Search the listing below for the word "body" and copy each line where it appears.

**RAW DATA**:
--------------------------------------------------

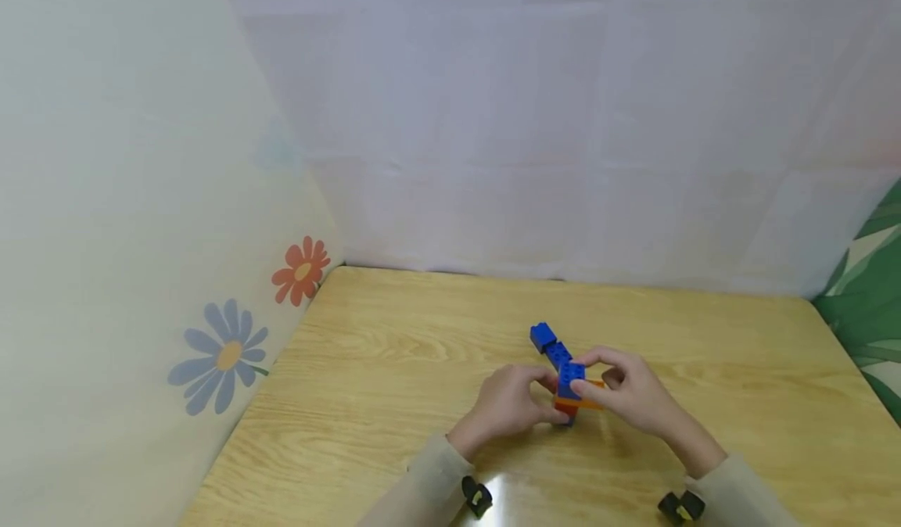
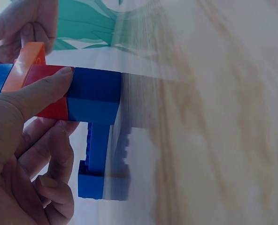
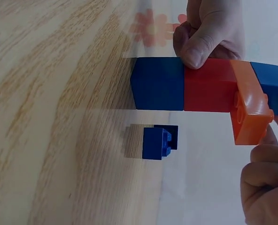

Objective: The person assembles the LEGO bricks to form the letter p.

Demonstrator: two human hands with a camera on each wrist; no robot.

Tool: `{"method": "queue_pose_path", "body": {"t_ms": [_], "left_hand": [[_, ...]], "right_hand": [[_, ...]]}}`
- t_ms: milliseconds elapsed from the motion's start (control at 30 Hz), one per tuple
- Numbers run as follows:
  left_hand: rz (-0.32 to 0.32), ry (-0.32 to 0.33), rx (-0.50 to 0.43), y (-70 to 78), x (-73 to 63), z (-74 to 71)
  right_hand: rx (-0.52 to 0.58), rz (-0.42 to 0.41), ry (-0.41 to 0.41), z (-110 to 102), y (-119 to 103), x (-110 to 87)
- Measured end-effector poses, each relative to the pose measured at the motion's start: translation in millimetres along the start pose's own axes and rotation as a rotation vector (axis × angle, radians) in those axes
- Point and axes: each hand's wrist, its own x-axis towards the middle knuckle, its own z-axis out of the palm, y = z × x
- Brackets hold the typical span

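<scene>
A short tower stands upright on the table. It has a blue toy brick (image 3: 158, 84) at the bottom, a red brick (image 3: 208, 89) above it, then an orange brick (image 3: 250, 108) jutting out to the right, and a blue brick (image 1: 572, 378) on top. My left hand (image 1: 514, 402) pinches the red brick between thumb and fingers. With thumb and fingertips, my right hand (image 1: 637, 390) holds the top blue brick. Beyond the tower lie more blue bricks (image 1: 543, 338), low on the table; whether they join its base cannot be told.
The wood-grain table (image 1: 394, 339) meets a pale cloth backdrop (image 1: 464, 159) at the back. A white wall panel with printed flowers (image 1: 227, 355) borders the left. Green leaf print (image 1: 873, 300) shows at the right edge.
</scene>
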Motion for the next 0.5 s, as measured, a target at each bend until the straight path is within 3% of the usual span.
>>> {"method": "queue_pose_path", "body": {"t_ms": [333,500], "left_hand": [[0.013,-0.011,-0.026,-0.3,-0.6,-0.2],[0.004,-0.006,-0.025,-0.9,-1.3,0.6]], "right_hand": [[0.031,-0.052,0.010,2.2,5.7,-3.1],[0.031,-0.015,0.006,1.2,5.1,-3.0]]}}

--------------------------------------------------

**EXERCISE RESPONSE**:
Tool: `{"method": "queue_pose_path", "body": {"t_ms": [_], "left_hand": [[_, ...]], "right_hand": [[_, ...]]}}`
>>> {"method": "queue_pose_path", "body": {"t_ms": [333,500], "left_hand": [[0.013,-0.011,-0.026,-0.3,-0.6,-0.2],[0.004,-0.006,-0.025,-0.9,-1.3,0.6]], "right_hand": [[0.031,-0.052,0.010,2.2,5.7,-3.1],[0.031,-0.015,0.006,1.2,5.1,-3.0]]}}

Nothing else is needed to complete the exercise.